Нарезая букет, она не предполагала, что эта сирень приведет в дядин дом того, кому она подарит ее, и что ей придется вместе с отцом ломать голову над диагнозом и методикой лечения, тревожиться за жизнь чужого, с распухшим и заросшим красноватой щетиной лицом человека.
…Окна были раскрыты настежь. Ветки яблонь, над которыми от зари до зари гудели пчелы, грустно покачивали крупными соцветиями. Садовые птички, поглядывая на Гаврилова, покачивали головками и грустно попискивали, как бы спрашивая друг друга, почему этот человек лежит без движения, когда кругом все живет…
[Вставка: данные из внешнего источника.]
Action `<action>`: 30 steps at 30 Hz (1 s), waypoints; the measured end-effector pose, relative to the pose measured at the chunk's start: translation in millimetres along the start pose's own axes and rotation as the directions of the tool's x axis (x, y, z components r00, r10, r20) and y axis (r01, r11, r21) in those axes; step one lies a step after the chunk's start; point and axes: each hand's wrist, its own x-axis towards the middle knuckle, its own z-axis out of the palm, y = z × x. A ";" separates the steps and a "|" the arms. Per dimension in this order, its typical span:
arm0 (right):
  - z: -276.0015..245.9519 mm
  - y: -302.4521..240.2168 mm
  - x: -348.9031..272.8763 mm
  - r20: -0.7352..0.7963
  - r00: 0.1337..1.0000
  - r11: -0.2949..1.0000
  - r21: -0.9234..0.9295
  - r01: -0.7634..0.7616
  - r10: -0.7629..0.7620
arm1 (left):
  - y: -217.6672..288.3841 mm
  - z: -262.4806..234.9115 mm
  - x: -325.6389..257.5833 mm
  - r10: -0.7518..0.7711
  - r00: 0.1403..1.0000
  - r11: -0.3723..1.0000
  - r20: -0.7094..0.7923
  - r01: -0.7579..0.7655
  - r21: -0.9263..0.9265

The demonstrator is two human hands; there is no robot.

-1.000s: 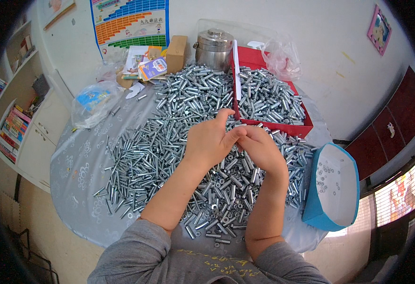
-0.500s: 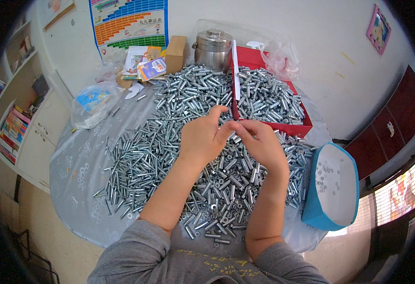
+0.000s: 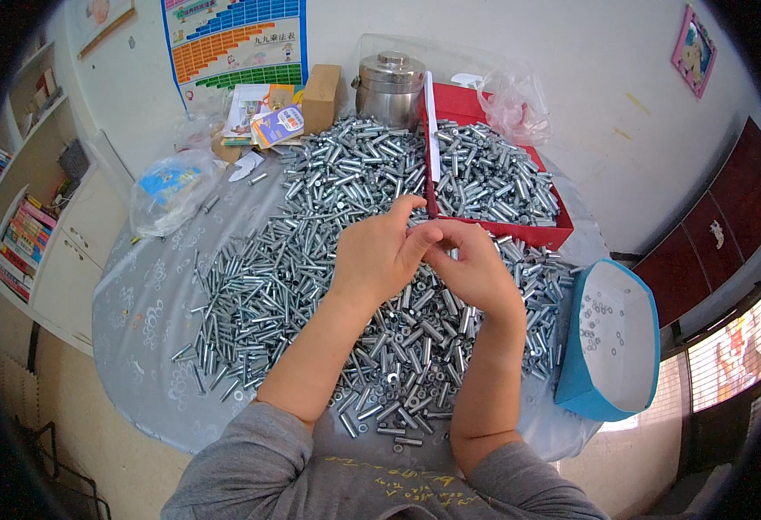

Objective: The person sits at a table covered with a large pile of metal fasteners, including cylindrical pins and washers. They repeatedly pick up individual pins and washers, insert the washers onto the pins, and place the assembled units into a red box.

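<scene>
Both my hands are up over the middle of the worktop (image 3: 150, 303), meeting just above the big heap of silvery bolts (image 3: 311, 260). My left hand (image 3: 378, 253) has its thumb stretched right toward the other hand, and my right hand (image 3: 476, 269) is curled in to meet it, fingers (image 3: 450, 238) bunched together at the tips. Whatever small piece sits between them is hidden by the fingers themselves, so I cannot tell what I'm pinching, only that both sets of fingers are drawn in close and touching each other, right at the near corner of the red tray (image 3: 536, 232). That tray, on the far right, is loaded with more bolts, with a white-edged flap (image 3: 432, 130) standing up along its left side. Loose bolts and small nuts lie directly under my wrists and spread near and left across the grey cloth. To the right, near the worktop's edge, a blue tub (image 3: 584, 390) with a white inside holds a scatter of little nuts. At the far side stand a steel pot (image 3: 387, 87), a cardboard box (image 3: 321, 95) and a clear plastic bag (image 3: 168, 186) off to the left.
</scene>
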 end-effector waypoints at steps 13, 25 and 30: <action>0.3 -0.9 -0.3 -0.065 0.998 0.992 -0.125 -0.034 0.026 | -4.8 4.3 -0.2 -0.077 0.996 0.996 0.050 0.075 0.051; -31.8 25.5 -7.5 -0.535 0.843 0.883 -0.423 -0.204 -0.061 | -35.6 -22.8 7.3 -0.388 0.895 0.831 -0.222 0.443 0.335; -24.6 20.9 3.3 -0.589 0.808 0.983 -0.159 -0.093 -0.019 | -23.6 -16.0 7.1 -0.356 0.933 0.894 -0.050 0.356 0.273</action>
Из сада не были видны люди в соседней комнате. Между тем четверо мужчин и женщина сидели за просторным столом и горячо обсуждали положение Гаврилова. Но и им его состояние было понятно не более, чем птичкам. Да! Хотя тут и находились три весьма опытных врача: Иржи Паничек и советские военные врачи — майор Гладилин и капитан Заварзин. Либуше Паничекова еще не врач — у нее нет диплома. Но что диплом! Два года она проработала в клинике профессора Ярослава Смычека, затем год у отца. Диплом — формальность.
Пятым в комнате был полковник Бекмурад Бекмурадов. Приложив сложенную совком ладонь к похожему на старинный, слегка потемневший фарфор уху, он склонил черную кудрявую голову и внимательно слушал, что говорят врачи.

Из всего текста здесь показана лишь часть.